__GOAL OF THE EXERCISE__
An exact copy of the line containing "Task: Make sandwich" and of every line after it, through the last line of the material, is what should be returned.

◇ ◇ ◇ ◇ ◇ ◇ ◇

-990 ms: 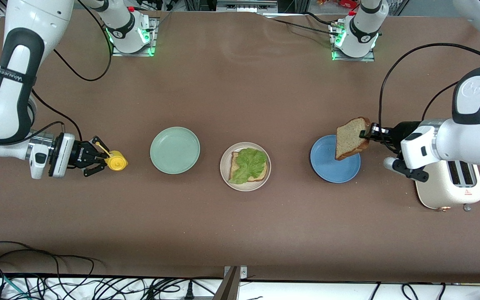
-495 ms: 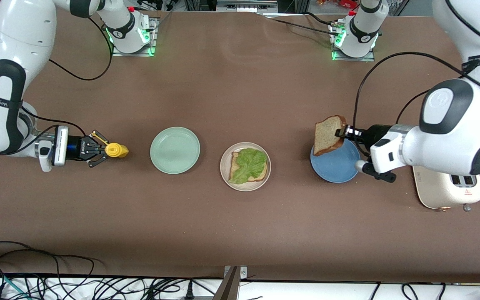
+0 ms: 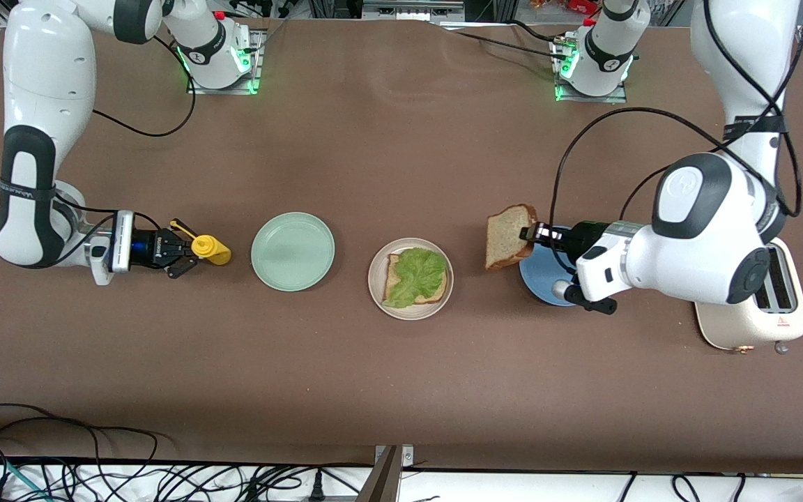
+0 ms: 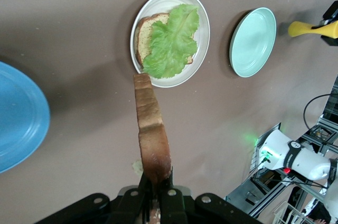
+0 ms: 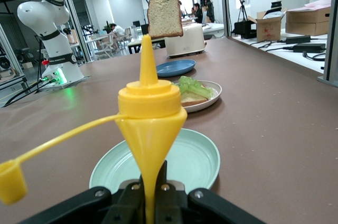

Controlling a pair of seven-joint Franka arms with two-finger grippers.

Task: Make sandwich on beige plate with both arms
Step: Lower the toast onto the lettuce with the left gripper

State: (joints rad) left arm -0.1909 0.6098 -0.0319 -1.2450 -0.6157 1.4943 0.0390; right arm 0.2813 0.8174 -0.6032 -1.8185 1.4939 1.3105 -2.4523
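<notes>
The beige plate (image 3: 374, 280) sits mid-table and holds one bread slice (image 3: 393, 276) with a green lettuce leaf (image 3: 419, 273) on top. My left gripper (image 3: 532, 233) is shut on the crust of a second bread slice (image 3: 507, 236). It holds that slice on edge in the air, over the table between the blue plate and the beige plate. In the left wrist view the held slice (image 4: 150, 123) points toward the lettuce (image 4: 171, 42). My right gripper (image 3: 185, 252) is shut on a yellow squeeze bottle (image 3: 210, 249), its nozzle toward the mint-green plate.
A mint-green plate (image 3: 293, 251) lies toward the right arm's end, beside the beige plate. A blue plate (image 3: 539, 277) lies under the left wrist. A cream toaster (image 3: 778, 307) stands at the left arm's end. Cables run along the table's near edge.
The left arm has carried the bread slice from over the blue plate toward the beige plate. The right gripper has moved the yellow bottle closer to the mint-green plate.
</notes>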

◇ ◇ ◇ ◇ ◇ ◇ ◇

__RESPONSE__
Task: Make sandwich on beige plate with both arms
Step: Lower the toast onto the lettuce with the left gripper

State: (joints rad) left arm -0.1909 0.6098 -0.0319 -1.2450 -0.6157 1.4943 0.0390; right arm 0.2813 0.8174 -0.6032 -1.8185 1.4939 1.3105 -2.4523
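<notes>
The beige plate (image 3: 374, 280) sits mid-table and holds one bread slice (image 3: 393, 276) with a green lettuce leaf (image 3: 419, 273) on top. My left gripper (image 3: 532, 233) is shut on the crust of a second bread slice (image 3: 507, 236). It holds that slice on edge in the air, over the table between the blue plate and the beige plate. In the left wrist view the held slice (image 4: 150, 123) points toward the lettuce (image 4: 171, 42). My right gripper (image 3: 185, 252) is shut on a yellow squeeze bottle (image 3: 210, 249), its nozzle toward the mint-green plate.
A mint-green plate (image 3: 293, 251) lies toward the right arm's end, beside the beige plate. A blue plate (image 3: 539, 277) lies under the left wrist. A cream toaster (image 3: 778, 307) stands at the left arm's end. Cables run along the table's near edge.
The left arm has carried the bread slice from over the blue plate toward the beige plate. The right gripper has moved the yellow bottle closer to the mint-green plate.
</notes>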

The answer given here is complete.